È innegabile che il kratom possegga un potenziale farmacologico che merita un’indagine scientifica seria e imparziale. Gli studi preliminari sulla sua capacità di agire sui recettori oppioidi con un meccanismo “biased” aprono prospettive interessanti per lo sviluppo di nuovi analgesici con un profilo di rischio potenzialmente ridotto. “Potenziale”, però, non è sinonimo di “provato” né di “sicuro”. L’assenza di studi clinici controllati su larga scala sull’uomo lascia aperti numerosi interrogativi sulla sua sicurezza a lungo termine, sulle interazioni farmacologiche e sul suo reale potenziale di dipendenza, specialmente con le formulazioni concentrate moderne. La prudenza è, quindi, non solo consigliabile, ma assolutamente necessaria.
Il dibattito che circonda il kratom riflette una più ampia discussione culturale sull’uso delle sostanze naturali in un mondo dominato dalla farmaceutica sintetica.

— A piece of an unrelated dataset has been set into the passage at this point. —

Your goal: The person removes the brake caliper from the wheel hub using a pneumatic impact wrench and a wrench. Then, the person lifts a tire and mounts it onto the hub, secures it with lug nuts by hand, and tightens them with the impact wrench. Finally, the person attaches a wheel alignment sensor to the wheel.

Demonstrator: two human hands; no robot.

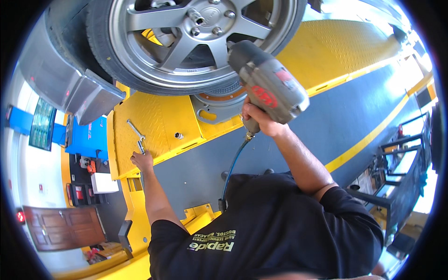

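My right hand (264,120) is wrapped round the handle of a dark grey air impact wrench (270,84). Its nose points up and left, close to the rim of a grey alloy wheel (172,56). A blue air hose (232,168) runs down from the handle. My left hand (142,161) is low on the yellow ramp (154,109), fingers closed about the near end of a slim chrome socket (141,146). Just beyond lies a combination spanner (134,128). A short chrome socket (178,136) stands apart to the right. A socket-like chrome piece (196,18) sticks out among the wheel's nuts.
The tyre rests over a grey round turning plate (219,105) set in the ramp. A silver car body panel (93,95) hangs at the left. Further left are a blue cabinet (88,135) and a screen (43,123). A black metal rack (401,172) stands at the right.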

Proprio come è avvenuto per il CBD e l’olio di CBD, derivati dalla canapa sativa, la cui popolarità ha spinto la ricerca e la regolamentazione a evolversi, anche per il kratom il futuro dipenderà da un approccio equilibrato, che da un lato non ne demonizzi a priori l’uso, riconoscendone la storia e il potenziale, e dall’altro non ne minimizzi i rischi, promuovendo una regolamentazione chiara, standard di qualità rigorosi e, soprattutto, una ricerca scientifica indipendente e di alta qualità.
La conoscenza, come al solito, ci aiuterà: comprendere la pianta, la sua storia, la sua chimica e il contesto legale è il primo, fondamentale passo per capire le potenzialità e i rischi del kratom con consapevolezza e responsabilità.

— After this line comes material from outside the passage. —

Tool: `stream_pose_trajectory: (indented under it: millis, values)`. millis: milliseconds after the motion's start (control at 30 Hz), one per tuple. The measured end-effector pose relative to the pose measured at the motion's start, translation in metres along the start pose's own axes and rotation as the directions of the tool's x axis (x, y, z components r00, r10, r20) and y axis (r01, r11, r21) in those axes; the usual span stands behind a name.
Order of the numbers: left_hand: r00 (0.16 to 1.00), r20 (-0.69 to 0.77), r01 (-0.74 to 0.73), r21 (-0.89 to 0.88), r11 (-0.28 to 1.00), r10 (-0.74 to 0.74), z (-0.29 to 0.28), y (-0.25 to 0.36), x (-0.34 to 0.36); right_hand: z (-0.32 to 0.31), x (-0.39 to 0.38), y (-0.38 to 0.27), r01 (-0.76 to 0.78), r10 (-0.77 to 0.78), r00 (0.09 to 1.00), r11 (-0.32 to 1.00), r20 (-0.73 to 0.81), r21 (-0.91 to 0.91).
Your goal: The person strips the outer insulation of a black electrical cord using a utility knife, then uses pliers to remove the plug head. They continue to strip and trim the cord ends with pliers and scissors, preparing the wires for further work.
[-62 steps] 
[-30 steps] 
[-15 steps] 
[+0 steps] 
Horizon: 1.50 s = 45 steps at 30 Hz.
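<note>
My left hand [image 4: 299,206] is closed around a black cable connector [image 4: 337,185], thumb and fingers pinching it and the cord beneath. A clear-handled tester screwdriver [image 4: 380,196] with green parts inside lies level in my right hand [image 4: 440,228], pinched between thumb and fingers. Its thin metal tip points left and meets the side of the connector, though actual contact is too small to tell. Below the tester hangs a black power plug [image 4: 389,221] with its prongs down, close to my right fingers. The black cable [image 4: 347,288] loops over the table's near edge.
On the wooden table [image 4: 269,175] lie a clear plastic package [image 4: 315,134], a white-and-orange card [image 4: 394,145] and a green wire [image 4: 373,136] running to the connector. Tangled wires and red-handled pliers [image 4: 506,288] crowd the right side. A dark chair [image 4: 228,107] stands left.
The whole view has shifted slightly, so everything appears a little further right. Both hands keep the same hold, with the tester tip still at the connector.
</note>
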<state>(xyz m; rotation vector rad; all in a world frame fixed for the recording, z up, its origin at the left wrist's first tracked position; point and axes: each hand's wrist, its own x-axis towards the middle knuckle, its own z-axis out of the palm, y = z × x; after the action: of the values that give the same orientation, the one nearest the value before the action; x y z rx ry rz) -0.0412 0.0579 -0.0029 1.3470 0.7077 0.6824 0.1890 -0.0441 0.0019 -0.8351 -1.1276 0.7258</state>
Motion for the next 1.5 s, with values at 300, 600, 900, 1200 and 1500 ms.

Vuoi restare sempre aggiornato sulla cannabis light e temi analoghi? Continua a leggere gli articoli del blog di Just Bob.

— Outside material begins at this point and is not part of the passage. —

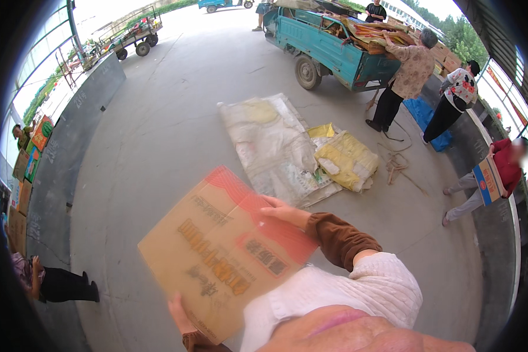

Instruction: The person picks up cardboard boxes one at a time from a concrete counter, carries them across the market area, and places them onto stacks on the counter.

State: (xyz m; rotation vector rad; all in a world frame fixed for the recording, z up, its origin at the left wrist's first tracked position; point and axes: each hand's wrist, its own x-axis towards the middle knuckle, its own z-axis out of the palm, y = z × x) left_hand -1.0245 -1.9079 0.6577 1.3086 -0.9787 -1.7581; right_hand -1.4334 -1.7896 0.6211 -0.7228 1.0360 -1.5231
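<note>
A large flattened cardboard box point(217, 252), brown with a red printed band along one side, is held up at a slant in front of my chest. My right hand point(286, 211) grips its far right edge, thumb side lying over the red band. At the near left edge, my left hand point(180, 312) holds the same box, its fingers partly hidden by the cardboard. Brown sleeves cover both forearms. Beyond the box, a flattened white woven sack point(264, 141) lies on the concrete, with a folded yellow sack point(349, 161) beside it.
A teal three-wheeled cargo truck point(334, 47), piled with flattened cardboard, stands ahead; a person point(408, 70) handles its load. Loose rope point(396, 167) trails on the floor. To the right, another person point(504, 176) carries a carton. Low dark walls point(70, 135) border both sides.
</note>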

Il kratom spiegato bene: takeaways
- Il kratom, noto scientificamente come Mitragyna speciosa, è un albero della stessa famiglia del caffè originario del Sud-est asiatico, le cui foglie sono state usate per secoli dalle popolazioni locali per i loro effetti stimolanti a basse dosi e sedativi ad alte dosi;
- La sua azione farmacologica è legata a specifici alcaloidi, in particolare la mitraginina e la 7-idrossimitraginina, che agiscono sui recettori oppioidi in modo diverso dagli oppioidi classici, ma la loro efficacia e sicurezza a lungo termine richiedono ancora un approfondimento scientifico;
- Oggi il dibattito sul kratom è acceso e complesso, con un quadro normativo frammentato a livello globale che si confronta con l’aumento delle nuove formulazioni in polvere e concentrate, le quali possono aumentare i rischi d’uso a causa della loro maggiore potenza e mancanza di standardizzazione.
Il kratom spiegato bene: FAQ
Che cos’è il kratom e qual è la sua origine?
Il kratom, scientificamente noto come Mitragyna speciosa, è un albero sempreverde originario del Sud-est asiatico, appartenente alla famiglia delle Rubiaceae, la stessa del caffè. Le sue foglie sono state utilizzate per secoli nelle culture tradizionali di Thailandia, Malesia e Indonesia per le loro proprietà stimolanti a basse dosi e sedative ad alte dosi.
Quali sono i principali alcaloidi del kratom e come agiscono?
I principali alcaloidi del kratom sono la mitraginina e la 7-idrossimitraginina. Questi composti agiscono principalmente sui recettori oppioidi del sistema nervoso centrale, ma con un meccanismo diverso dagli oppioidi classici. La mitraginina, ad esempio, è un agonista parziale dei recettori μ-oppioidi, il che potrebbe spiegare un profilo di sicurezza apparentemente più favorevole.
Qual è il quadro normativo del kratom in Italia e nel mondo?
Il kratom è illegale in Italia, dove è inserito nella tabella delle sostanze stupefacenti. A livello globale, la sua regolamentazione è eterogenea: alcuni paesi lo vietano, altri lo consentono per uso tradizionale o medico, e altri ancora lo lasciano in una zona grigia. La mancanza di standardizzazione e controlli di qualità rappresenta una delle principali preoccupazioni per la salute pubblica.